The golf fitness craze is on trend and if you haven’t started to focus on your body, health, and strength as it relates to golf you are holding yourself back from improving your swing and overall game. If you don’t have time for the gym, a workout class, or any actual workout gear at home have no fret. We’ve compiled a short list of the easiest golf fitness tips and exercises to get your swing the strongest it has ever been no matter your age or gender!
TIP: CORE Strength
- Your core is the lifeline of your swing and yet so many golfers overlook this major muscle group as it relates to golf. Strong core = strong swing. Strong core = more distance. First focus is on your abs.

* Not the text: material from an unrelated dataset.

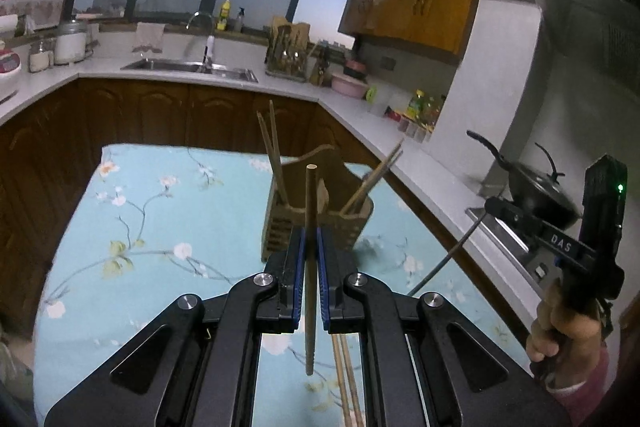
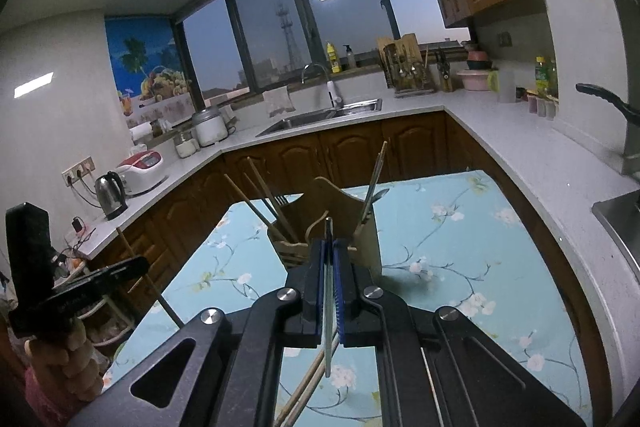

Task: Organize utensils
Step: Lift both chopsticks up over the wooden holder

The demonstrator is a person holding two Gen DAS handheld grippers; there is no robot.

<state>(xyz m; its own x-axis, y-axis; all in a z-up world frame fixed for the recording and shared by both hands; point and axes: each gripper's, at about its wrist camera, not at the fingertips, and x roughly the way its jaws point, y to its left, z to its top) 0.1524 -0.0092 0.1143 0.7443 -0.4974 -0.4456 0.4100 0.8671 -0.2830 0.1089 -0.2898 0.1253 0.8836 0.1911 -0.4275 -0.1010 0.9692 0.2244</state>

You don’t need a six-pack to have a strong core but you may find after mastering this tip you’ll be well on your way!
- Easy fitness tip – Plank strengthening exercise. To do a basic plank exercise it’s actually very simple. Find some floor space and drop down to your stomach. Get into a modified push-up position but keep your elbows on the ground bent at 90 degrees so both forearms are resting on the floor. Make sure your elbows are right beneath your shoulders and once up on your toes look straight down and squeeze your abs. Also make sure your butt isn’t in the air above your body. You’re trying to create a perfect table top body position from toes to elbows. Start with a short time like 5-10 seconds and break in between. Do sets and work on getting up to being able to hold that position for 1 minute between breaks.
TIP: GLUTE Strength
- Your glute (aka butt) is one of the strongest muscles in your body and without strength in this region you won’t be able to maximize a solid swing.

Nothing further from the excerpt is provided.